§ Exercise brief:
Which lines in the material below contain the word "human"? Copy each of them.

====== Information supplied ======

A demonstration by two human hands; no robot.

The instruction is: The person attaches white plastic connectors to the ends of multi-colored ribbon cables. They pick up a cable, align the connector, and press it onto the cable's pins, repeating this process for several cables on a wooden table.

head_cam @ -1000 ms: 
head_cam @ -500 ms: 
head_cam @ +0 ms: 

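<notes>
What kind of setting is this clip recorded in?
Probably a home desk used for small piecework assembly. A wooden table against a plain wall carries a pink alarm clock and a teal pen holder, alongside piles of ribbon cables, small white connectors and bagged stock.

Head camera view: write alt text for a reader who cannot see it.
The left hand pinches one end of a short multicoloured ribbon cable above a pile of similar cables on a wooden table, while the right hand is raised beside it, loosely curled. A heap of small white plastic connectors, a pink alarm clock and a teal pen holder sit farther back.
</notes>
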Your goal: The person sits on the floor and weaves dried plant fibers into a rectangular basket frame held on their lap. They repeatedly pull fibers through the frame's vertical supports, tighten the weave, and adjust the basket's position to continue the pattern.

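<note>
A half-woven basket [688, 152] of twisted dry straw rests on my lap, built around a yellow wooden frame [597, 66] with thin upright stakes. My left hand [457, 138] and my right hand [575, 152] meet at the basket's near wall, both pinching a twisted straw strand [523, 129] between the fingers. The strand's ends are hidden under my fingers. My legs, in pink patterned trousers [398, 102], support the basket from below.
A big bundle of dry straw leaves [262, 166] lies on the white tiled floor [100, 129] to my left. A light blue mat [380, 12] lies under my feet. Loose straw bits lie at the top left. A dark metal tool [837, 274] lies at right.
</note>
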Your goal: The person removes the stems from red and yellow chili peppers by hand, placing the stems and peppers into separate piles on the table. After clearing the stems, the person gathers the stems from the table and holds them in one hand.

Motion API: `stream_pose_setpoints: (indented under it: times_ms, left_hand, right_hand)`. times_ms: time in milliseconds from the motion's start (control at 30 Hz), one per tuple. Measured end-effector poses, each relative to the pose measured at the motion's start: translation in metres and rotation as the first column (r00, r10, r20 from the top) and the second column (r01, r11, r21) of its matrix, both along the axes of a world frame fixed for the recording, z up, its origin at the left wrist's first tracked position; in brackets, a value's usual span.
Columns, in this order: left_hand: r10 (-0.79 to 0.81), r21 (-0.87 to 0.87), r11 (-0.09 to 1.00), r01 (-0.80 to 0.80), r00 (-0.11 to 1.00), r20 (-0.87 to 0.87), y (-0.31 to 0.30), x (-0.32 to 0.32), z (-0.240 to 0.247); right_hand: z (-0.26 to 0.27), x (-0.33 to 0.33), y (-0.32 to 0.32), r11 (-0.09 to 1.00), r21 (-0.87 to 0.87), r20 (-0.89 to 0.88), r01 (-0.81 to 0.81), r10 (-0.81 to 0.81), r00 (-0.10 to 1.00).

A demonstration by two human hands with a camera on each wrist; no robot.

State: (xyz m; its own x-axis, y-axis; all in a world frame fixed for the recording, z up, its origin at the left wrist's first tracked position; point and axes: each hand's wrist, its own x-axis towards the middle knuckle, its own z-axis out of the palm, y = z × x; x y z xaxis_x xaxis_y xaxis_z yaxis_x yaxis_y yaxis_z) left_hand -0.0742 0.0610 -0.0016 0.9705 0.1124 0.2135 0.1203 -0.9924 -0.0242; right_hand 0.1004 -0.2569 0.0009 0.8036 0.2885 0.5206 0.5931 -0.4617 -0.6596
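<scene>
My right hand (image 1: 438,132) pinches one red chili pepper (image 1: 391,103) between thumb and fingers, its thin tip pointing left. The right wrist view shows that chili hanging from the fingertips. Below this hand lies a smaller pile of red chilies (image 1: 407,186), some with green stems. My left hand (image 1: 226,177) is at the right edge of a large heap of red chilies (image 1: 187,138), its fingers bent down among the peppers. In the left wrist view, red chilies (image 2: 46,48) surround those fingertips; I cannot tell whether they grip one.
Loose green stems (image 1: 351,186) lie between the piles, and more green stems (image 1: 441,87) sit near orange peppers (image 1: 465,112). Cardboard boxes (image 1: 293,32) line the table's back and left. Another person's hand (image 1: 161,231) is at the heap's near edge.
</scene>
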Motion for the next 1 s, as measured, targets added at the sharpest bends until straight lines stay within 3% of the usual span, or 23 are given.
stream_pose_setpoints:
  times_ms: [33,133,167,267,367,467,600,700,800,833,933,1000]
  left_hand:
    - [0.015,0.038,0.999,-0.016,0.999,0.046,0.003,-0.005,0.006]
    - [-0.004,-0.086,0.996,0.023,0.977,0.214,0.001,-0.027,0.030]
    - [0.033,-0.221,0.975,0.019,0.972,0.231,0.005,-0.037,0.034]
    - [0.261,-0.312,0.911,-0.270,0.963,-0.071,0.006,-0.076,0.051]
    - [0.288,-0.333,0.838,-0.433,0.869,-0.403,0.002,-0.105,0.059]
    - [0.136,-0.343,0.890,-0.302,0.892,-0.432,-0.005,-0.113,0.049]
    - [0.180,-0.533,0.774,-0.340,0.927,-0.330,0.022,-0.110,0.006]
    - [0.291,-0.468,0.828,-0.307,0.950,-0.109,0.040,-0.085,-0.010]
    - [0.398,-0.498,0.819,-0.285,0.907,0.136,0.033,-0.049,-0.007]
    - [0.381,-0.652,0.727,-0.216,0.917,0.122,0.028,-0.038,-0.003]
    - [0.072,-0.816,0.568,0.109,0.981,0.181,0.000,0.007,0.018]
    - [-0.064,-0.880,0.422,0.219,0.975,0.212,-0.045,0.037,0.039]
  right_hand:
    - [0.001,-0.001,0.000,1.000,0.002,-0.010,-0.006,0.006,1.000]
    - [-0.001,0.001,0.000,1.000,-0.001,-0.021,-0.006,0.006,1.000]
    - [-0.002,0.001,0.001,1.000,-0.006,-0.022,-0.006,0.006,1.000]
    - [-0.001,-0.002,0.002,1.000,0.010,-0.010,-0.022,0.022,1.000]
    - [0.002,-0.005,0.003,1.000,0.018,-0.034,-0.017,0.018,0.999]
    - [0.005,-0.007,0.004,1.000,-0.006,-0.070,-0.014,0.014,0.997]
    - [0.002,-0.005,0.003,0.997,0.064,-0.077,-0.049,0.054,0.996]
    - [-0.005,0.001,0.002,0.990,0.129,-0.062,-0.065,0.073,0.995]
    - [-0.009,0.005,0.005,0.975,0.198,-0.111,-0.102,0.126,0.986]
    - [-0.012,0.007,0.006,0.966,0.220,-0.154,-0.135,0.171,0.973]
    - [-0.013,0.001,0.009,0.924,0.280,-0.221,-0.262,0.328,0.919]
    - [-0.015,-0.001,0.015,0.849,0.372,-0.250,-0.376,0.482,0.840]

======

§ Answer to the exercise:
A demonstration by two human hands; no robot.
A demonstration by two human hands with a camera on each wrist; no robot.

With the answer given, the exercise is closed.